When the M1 macs were announced a glimmer of hope came in to my world. Could it finally be time to migrate off of the Mac Pro and consign it to the realm of, well, not being four feet from my head while I’m trying to sleep?
I picked up the Macbook Air with some windfall cash from a crypto expirement I did a couple of years ago (I like function keys and the Esc key feels like it’s in the right place.) Last night I finally had the headspace to try to figure out how to get the project running on that machine. There are several dependencies (it’s a NodeJS project after-all) and I was worried that binary compatibility would be a problem.
The second environment is a linux server that isn’t so much spinning plates; but I don’t want to mess with dependencies there if I can help it. As it works out; it seems like bumping the Node version from 14LTS to 15.8.0 gets the core system running handily.
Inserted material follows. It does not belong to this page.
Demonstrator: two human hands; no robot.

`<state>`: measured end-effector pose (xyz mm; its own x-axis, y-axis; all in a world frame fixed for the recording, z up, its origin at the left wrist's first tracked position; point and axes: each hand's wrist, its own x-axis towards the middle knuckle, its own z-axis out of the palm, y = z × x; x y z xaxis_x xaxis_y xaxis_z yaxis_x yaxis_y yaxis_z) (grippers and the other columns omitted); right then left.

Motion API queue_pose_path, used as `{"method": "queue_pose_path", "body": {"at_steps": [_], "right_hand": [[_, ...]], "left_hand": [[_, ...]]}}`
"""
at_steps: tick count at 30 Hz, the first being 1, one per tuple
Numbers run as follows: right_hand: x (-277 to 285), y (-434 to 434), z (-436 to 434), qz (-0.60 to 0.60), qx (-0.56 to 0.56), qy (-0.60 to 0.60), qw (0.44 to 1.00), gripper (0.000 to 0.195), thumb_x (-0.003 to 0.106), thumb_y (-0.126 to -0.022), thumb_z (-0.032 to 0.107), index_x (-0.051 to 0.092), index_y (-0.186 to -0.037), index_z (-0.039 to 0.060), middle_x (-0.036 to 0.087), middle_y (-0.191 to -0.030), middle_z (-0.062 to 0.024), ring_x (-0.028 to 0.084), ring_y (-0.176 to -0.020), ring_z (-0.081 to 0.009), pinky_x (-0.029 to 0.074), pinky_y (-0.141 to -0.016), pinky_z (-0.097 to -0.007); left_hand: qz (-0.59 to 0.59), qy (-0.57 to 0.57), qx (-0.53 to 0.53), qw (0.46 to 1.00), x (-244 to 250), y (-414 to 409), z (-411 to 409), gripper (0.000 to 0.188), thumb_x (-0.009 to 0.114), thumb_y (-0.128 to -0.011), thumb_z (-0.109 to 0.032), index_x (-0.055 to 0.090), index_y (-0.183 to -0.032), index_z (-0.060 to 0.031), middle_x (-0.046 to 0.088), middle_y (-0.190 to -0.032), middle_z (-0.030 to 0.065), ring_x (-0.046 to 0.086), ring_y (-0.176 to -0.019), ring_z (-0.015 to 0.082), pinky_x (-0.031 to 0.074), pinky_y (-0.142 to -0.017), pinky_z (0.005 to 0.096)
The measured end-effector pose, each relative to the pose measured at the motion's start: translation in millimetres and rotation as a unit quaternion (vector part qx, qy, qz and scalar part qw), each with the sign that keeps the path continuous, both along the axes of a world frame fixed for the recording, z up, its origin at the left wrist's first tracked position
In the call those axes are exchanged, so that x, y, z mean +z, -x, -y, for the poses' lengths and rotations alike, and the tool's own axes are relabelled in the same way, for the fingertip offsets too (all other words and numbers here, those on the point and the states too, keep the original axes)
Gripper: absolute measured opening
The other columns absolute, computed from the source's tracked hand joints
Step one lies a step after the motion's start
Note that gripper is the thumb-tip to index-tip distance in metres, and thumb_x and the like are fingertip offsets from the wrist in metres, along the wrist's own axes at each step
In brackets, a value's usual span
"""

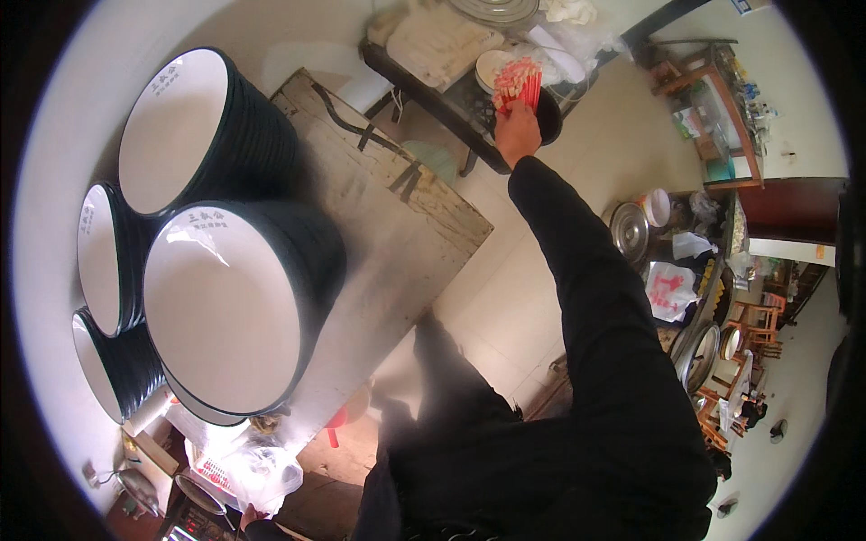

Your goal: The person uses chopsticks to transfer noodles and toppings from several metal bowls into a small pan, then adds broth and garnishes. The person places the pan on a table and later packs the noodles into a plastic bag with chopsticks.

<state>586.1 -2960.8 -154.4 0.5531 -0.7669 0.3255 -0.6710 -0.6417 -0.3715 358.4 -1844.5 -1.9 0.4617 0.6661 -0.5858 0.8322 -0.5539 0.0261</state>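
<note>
At the upper middle, my right hand (518,132) grips a bundle of thin red sticks with pale ends (519,81). The bundle is over a dark round container (549,122), beside a pale bowl (488,69) on a dark-edged table. My left hand (250,517) is partly visible at the lower left, at the edge of a clear plastic bag (267,473); its fingers are too small and bright to read. Tall stacks of large white bowls with dark outsides (223,311) stand on a worn table to the left, and the front ones bear printed writing.
The worn table's corner (490,228) juts out before me. A dark-framed table (433,101) holds folded cloth and plastic bags. On the right are a counter with metal lids (629,232), a printed white bag (671,291) and wooden chairs. A pan (199,494) is at lower left.
</note>
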Motion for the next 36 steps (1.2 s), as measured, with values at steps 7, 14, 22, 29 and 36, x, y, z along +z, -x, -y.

From there it was a matter of changing my Sequelize dependency to the latest. This broke some of my model auto-import code but it works out that the newer preferred method of initializing model definitions is backwards compatible (and a lot cleaner than what I was doing.)
Right now the system is running in skeleton mode; there’s no data or accounts. That’s a job for another day. So far I’ve been really pleased with the battery life; I worked for about 3 hours last night in bed, compiling native versions of Node and a couple of gyp libraries and I only used around 5-6% of the battery.
I still wish they’d included at least one regular Type-A USB port and an SD card slot, maybe we see something like that in June. Here’s to hoping.
-
Gonna try for a full eight hours today. We’ll see how it goes.